SEBI aka Securities and Boards of India (SEBI) has recently approved well-informed investors from the category of wealth who will be allowed to invest in riskier products, which are usually allowed to individuals.
Termed accredited investors could be family trusts, individuals, proprietorships, etc. The regulator’s board also strict the norms for the independent directors. Also, it has been mentioned that independent directors can be appointed only through a special resolution passed by the shareholders.
The resolution requires a total of 75% votes in favour to be passed. Furthermore, the regulator also has explained and strengthened the disclosure requirements for the skills required to be an independent director.
Moreover, the regulator said that the nomination and remuneration committee finally decides on the appointments and compensations that should have two-thirds independent directors compared to a majority now.
SEBI or the regulator also specify that all the related party transactions will be approved by only independent directors.
The board further said that the entire resignation letter of an independent director should be disclosed along with present directorships and membership of the board committee.
All the changes that have been mentioned above will take effect from January 2022.
As per the SEBI officials, they will set eligibility criteria for the investors who can get the accreditation from the top stock exchanges, subsidiaries of depositories and more.
The regulator had floated a consultation paper in February which had specified some of the criteria such as annual income that must be at least 2 Crore or minimum net worth of 7.5 Crore or minimum annual income of 1 Crore with a minimum net worth of Rs 1 Crore.
Authorized investors have the flexibility to invest the minimum amount mandated in SEBI rules and subject to certain conditions from regulatory requirements.
SEBI also came up with a new idea in order to minimize insider trading. For instance, it has extended the maximum reward amount for an informant who gives the information on insider trading from Rs 10 Crore to 1 Crore. It has also extended the payment of rewards to informants.
The regulator has also approved several changes to its mutual fund regulations that require asset management companies to need more funds in riskier schemes so that they have more skin in the game.
As of now, AMC is required to invest only one percent of the amount raised in an NFO that is Rs 50 lakhs.
Furthermore, the SEBI also allows debt issuers who have a less than 3-year track record so that they can raise more funds than they issue only on a private placement basis on an exchange bond bidding platform.
Definition of Independent Director
The first proposal is directly proportional to the definition of an independent director.
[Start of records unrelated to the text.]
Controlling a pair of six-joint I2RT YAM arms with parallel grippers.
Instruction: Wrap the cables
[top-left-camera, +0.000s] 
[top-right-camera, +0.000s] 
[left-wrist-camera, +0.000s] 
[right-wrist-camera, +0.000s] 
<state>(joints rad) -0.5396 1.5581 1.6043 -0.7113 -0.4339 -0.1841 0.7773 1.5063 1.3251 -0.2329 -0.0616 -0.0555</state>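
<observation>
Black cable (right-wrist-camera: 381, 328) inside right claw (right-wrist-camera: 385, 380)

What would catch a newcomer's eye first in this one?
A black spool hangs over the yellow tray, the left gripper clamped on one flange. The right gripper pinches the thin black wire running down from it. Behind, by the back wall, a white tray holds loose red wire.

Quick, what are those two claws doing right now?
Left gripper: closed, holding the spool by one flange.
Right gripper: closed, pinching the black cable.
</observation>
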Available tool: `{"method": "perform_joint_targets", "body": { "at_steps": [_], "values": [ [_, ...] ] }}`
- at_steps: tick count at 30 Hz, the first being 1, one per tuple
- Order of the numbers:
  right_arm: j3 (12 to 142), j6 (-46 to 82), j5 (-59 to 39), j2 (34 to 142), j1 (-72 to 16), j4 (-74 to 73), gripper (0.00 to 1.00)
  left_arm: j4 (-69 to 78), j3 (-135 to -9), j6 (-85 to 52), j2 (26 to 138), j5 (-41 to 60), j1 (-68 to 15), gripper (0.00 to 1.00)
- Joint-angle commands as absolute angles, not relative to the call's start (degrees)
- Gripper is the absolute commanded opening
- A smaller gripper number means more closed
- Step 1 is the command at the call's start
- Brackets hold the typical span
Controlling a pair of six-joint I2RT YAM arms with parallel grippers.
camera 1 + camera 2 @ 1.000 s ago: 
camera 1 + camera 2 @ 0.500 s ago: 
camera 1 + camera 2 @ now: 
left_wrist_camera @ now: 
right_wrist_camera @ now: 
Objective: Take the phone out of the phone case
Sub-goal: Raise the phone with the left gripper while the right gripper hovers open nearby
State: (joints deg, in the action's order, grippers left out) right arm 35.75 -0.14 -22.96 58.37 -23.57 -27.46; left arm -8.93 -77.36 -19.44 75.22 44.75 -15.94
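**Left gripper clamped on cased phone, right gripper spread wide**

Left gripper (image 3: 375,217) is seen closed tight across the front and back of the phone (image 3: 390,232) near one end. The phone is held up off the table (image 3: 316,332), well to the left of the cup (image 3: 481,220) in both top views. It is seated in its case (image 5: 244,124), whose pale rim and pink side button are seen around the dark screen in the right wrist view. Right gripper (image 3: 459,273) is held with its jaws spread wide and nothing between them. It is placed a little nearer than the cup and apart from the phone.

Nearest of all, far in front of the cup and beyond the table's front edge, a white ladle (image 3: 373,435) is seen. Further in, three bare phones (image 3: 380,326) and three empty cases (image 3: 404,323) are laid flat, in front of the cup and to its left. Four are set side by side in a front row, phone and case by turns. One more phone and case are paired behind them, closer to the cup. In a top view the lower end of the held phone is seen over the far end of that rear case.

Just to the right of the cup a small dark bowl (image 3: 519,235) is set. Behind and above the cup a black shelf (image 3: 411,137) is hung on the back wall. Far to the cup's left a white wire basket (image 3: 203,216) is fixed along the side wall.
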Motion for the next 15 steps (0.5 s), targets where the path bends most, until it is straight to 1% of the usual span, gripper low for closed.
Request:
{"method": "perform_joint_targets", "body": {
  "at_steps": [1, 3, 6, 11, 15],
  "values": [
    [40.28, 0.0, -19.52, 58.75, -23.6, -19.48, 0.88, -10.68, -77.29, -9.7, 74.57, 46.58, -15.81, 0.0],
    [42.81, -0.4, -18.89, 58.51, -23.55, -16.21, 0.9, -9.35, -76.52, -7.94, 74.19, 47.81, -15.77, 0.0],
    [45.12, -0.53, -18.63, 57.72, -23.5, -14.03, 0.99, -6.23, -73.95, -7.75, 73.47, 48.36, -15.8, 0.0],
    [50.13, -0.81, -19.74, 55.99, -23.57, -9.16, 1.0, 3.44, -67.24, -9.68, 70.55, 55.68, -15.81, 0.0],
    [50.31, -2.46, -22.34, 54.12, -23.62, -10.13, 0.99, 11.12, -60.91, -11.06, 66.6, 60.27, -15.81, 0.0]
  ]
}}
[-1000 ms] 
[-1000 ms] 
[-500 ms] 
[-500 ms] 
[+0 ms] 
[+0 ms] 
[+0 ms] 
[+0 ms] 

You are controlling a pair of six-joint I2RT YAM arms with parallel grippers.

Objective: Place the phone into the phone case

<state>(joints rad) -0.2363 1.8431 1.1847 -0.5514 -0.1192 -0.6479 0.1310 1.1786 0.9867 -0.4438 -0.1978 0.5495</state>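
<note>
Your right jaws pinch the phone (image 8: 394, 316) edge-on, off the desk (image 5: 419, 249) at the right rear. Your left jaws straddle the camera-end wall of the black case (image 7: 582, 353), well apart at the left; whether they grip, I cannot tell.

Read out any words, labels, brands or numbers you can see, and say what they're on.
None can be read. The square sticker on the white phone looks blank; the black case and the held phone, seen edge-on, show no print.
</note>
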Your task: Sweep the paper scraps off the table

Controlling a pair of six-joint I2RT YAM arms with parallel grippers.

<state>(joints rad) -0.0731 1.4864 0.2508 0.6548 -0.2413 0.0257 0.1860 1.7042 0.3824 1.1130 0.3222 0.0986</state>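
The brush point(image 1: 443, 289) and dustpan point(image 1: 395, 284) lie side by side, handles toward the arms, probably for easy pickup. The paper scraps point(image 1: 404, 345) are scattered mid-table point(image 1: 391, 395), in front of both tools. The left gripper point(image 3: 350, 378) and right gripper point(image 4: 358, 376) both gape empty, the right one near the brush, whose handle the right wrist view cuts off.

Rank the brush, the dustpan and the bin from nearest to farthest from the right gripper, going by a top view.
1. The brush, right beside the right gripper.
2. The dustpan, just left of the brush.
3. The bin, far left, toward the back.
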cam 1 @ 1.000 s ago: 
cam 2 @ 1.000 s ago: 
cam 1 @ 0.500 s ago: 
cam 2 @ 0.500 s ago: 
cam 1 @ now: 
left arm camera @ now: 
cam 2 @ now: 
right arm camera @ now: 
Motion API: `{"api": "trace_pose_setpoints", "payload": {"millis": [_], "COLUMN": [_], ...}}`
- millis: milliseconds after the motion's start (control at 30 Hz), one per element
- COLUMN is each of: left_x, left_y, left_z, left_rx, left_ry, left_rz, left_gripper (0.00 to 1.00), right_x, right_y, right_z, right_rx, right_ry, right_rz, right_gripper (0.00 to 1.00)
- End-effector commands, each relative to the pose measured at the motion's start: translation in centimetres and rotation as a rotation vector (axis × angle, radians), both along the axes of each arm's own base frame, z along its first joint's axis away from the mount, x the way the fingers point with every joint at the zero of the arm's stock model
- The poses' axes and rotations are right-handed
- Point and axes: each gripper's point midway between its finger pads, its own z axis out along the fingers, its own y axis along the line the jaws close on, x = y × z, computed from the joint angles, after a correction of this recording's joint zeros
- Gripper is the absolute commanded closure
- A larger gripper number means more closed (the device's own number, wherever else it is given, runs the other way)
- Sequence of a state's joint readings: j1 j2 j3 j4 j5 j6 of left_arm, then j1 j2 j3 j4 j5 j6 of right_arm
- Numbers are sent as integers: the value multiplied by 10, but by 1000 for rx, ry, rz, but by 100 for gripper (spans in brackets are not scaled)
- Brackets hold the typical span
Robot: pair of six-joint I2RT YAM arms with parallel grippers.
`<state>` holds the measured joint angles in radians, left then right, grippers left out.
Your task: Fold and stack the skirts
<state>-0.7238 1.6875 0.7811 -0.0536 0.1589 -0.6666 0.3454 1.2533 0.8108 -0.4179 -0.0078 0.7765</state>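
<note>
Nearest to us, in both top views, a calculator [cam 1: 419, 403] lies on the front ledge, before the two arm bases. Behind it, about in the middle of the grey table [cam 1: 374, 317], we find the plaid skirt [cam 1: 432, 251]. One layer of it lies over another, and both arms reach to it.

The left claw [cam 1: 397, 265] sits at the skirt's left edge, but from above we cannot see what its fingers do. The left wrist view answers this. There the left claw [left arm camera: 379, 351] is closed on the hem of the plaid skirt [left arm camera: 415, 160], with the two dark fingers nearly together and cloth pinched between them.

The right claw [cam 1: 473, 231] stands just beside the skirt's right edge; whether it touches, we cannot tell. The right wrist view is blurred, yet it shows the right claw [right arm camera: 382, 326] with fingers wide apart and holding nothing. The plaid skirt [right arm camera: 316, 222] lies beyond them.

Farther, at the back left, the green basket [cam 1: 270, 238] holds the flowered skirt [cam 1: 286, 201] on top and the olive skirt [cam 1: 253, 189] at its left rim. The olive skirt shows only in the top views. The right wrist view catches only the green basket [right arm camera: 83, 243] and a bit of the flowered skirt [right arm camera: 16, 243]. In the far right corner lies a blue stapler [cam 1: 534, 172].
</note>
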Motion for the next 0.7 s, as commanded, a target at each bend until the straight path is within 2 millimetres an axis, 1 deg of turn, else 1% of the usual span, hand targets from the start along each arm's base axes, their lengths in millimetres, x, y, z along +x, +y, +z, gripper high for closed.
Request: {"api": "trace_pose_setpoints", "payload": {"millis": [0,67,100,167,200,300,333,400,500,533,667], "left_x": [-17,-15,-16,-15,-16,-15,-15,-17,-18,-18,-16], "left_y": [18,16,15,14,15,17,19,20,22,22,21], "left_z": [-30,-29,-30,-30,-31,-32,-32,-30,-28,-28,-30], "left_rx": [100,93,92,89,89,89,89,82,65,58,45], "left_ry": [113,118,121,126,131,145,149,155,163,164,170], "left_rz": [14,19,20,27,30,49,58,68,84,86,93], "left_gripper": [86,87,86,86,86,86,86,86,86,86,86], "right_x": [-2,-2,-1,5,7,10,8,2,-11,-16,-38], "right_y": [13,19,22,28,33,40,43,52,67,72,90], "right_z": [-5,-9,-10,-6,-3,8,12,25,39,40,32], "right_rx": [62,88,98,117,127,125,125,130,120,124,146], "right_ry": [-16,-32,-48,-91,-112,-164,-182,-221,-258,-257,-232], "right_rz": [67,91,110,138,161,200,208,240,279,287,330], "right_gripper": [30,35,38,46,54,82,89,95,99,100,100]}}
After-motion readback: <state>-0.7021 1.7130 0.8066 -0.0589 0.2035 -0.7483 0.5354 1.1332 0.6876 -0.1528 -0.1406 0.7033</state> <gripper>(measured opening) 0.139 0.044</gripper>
As of now, the restrictions are set only to those who have been known to be the termed accredited investors, such as family trusts and proprietorships. Also, the restrictions for those who have had a direct relationship with the directors.
The cooling-off period for each was three and two years respectively. In order to maintain a balance, SEBI has proposed to introduce a single cooling-off period for three years.
This means, if any person belongs to Key Managerial Persons or its relatives that have had a relationship with the company, its subsidiaries, or promoters, can be appointed as an independent director in a listed entity only three years from the date.
Dual Approval Process for Appointment, Reappointment and Removal of Independent Directors
Under SEBI regulations, the directors are appointed and nominated by the company’s board and the approval needs to be taken by shareholders through an ordinary resolution.
- If we talk about the case of promoter led companies, the shareholder vote outcome would be decided by the majority. In order to give a non-promoter or public shareholder a strong authority, SEBI has decided on a dual approval process for appointment, re-appointment of independent directors from the board of a listed entity.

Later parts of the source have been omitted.